Secondly, it must be recognized that the neocolonial world-system itself in unsustainable in its present form, due to the fact that it has overreached and overextended the territorial and ecological limits of the earth, and it has given rise to sustained resistance by the neocolonized. In this context, the neocolonial world-system confronts the option of social democratic reform versus fundamental structural change.
Reform would involve moving toward a softer from of neocolonialism, a multilateral Euro-centered system that allows some latitude for emerging world powers and smaller nations that seek a sovereign road. Reform would have been a more viable option at the dawn of the twenty-first century, but the elite opted instead for wars of imperialist aggression. As a result, implementation of reform would be politically difficult today, given the continued U.S. policy of seeking to preserve its unilateral hegemony through military means, and taking into account the turn of emerging regional powers and smaller but influential nations toward structural change.
Fundamental structural change would involve the development of a pluripolar world, characterized by several regional powers and by mutually beneficial trade among regions and among nations in each region. Such world structures would favor the development of socialist projects in those nations with the political will, which would be characterized by political structures of people’s democracy as well as by mixed economies directed and regulated by states. Such an alternative and more democratic pluripolar world is emerging in practice, with China, Russia, India, Vietnam, and Iran as regional powers, and with Brazil, Argentina, Mexico, Cuba, Venezuela, Bolivia, and Nicaragua leading a process of post-imperialist union and integration in Latin America and the Caribbean.
Both options of reform and structural change imply a different U.S. policy with respect to Cuba, one that ceases the blockade and respects Cuban sovereignty. The continuation of the blockade would be logical, even if inhumane, if it were possible for the United States to maintain its position of hegemony in a sustainable neocolonial world-system. But because of decisions taken by the U.S. power elite beginning in the late 1940s and especially in the late 1970s, and because of evolutionary dynamics in the world-system, this is no longer a real possibility, neither for the nation nor the world.

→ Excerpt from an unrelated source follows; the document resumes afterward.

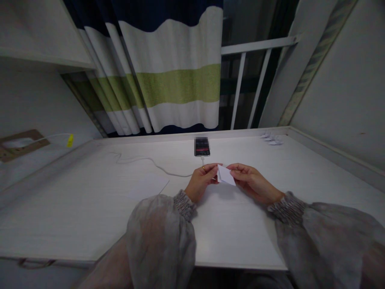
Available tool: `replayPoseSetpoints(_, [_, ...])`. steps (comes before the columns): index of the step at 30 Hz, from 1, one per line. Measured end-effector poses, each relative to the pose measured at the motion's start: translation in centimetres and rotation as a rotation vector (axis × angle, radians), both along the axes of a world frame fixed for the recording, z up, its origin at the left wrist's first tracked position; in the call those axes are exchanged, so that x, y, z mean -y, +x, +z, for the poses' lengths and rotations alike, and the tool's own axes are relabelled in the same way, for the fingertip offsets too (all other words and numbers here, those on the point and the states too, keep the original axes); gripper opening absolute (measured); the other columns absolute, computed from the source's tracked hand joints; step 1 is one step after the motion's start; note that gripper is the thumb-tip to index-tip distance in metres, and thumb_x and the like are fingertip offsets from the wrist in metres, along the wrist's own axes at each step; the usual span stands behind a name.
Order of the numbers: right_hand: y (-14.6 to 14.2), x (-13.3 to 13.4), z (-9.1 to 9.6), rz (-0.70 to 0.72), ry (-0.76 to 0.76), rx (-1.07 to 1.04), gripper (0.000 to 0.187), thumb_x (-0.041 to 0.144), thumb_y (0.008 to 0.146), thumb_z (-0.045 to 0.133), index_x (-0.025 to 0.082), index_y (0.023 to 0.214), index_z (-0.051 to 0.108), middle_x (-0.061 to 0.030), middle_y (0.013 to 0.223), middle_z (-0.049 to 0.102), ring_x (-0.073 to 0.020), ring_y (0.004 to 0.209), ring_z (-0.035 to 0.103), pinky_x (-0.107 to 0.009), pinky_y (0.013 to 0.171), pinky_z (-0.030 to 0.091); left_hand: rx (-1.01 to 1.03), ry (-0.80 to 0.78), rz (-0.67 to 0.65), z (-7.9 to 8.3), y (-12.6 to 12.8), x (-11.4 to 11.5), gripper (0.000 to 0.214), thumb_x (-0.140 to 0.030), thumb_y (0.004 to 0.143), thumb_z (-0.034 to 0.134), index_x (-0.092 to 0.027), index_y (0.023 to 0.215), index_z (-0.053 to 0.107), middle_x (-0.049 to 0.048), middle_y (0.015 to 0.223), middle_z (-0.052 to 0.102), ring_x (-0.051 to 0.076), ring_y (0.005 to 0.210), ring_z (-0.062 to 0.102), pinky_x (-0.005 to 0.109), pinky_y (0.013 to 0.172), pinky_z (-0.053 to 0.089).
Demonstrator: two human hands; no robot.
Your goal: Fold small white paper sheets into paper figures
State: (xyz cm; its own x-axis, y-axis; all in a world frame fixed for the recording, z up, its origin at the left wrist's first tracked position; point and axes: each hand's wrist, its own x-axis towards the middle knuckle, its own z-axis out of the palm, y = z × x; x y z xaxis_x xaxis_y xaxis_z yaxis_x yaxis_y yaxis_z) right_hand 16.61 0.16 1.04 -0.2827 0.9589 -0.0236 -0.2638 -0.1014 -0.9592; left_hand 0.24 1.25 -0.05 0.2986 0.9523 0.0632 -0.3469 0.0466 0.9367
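Note:
A small folded piece of white paper (226, 176) is held up between both hands, just above the white desk (234, 233). My left hand (202, 179) pinches its left edge between thumb and fingers; a ring shows on one finger. On the other side, my right hand (252, 180) grips the right edge, thumb on top and fingers behind. Past the hands lies a phone (201, 147) with its screen lit and a white cable (156, 165) plugged into its near end. A flat sheet of white paper (147, 187) rests by my left forearm.
Several small folded white paper pieces (271, 138) sit in the far right corner of the desk. A striped curtain (177, 86) and white window bars (240, 88) stand behind. On the left wall is a socket panel (24, 143) with a yellow-tagged cord.

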Motion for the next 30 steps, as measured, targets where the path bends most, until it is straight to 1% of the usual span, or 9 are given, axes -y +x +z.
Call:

Therefore, there are three real possibilities for U.S. foreign policy today, each with their implications for U.S. Cuba policy. First, the maintenance of the blockade of Cuba and the continued desperate but impossible attempt to preserve global hegemony, which likely would lead to further confusion, division, and decadence in the nation. Secondly, a belated turn to a multilateral neocolonial world order, still undemocratic and imperialist but less bellicose than the existing world order, which would include space for Cuba to be Cuba. This road would be more realistic than the first, but it would confront many pitfalls, given the sustained and expansive anti-imperialist sentiment in the world, inflamed by U.S. policies of the last four decades. And thirdly, a turn toward cooperation with other nations in the development of a more just, post-imperialist, democratic, and sustainable world-system, in which Cuba would be recognized as a dignified example. This road would be the best hope for humanity, fulfilling the promises and hopes of the great religions and political philosophies that are its common heritage.